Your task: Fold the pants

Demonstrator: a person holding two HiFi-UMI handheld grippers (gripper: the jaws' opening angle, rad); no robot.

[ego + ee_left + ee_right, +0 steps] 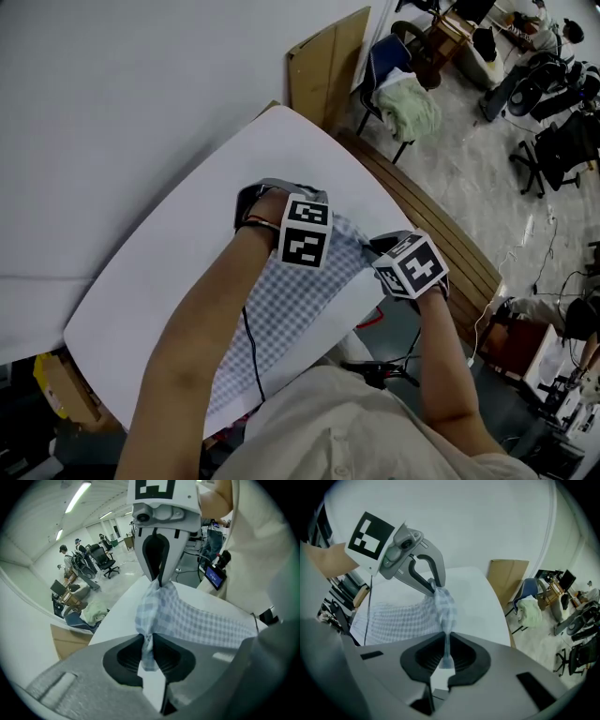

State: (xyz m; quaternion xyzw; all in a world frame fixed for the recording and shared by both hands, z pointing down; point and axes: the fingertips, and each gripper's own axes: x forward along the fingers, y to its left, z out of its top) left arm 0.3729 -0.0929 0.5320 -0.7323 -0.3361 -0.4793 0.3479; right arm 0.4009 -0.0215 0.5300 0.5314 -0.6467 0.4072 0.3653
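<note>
Pants of blue-and-white checked fabric (298, 302) lie on the near half of the white round-cornered desk (159, 281), spreading from the person's edge up toward the middle. Their far end is raised off the desk and gathered into two pinched folds, one in each gripper.

In the left gripper view, the left gripper (149, 644) has its dark fingers (129, 656) closed on a bunched fold. The cloth passes between them and a short tip hangs out on the camera side. In the right gripper view, the right gripper (446, 656) has its fingers (423, 657) clamped on a thinner, flattened strip of the same fabric, again with a small end showing past the grip.

Between the two grips a short stretch of the checked edge runs from one gripper to the other, so they stand near each other above the desk. From there the rest of the cloth slopes down and fans out flat on the desk.

A black cable (253, 352) trails along the left forearm over the fabric. Beyond the desk's far edge a brown cardboard sheet (328, 61) stands upright. Past it, a blue chair (386, 56) carries a pale green cloth (410, 108).
</note>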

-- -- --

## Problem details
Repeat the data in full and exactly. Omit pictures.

## Result of this task
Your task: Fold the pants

Demonstrator: a person holding two HiFi-UMI handheld grippers (gripper: the jaws' opening angle, rad); no robot.

[ego + ee_left + ee_right, +0 steps] 

State: (xyz m; quaternion xyzw; all in a world frame fixed for the recording and shared by both hands, z pointing down; point and axes: the fingertips, and each gripper's own axes: x forward along the fingers, y to its left, z out of its top) left arm 0.3729 -0.0929 0.5320 -0.7323 -0.3361 -0.4793 0.3479; right arm 0.4009 -0.0215 0.5300 0.5314 -0.6467 0.4072 0.3653
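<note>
Pants of blue-and-white checked fabric (298, 302) lie on the near half of the white round-cornered desk (159, 281), spreading from the person's edge up toward the middle. Their far end is raised off the desk and gathered into two pinched folds, one in each gripper.

In the left gripper view, the left gripper (149, 644) has its dark fingers (129, 656) closed on a bunched fold. The cloth passes between them and a short tip hangs out on the camera side. In the right gripper view, the right gripper (446, 656) has its fingers (423, 657) clamped on a thinner, flattened strip of the same fabric, again with a small end showing past the grip.

Between the two grips a short stretch of the checked edge runs from one gripper to the other, so they stand near each other above the desk. From there the rest of the cloth slopes down and fans out flat on the desk.

A black cable (253, 352) trails along the left forearm over the fabric. Beyond the desk's far edge a brown cardboard sheet (328, 61) stands upright. Past it, a blue chair (386, 56) carries a pale green cloth (410, 108).
</note>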

This answer is finished.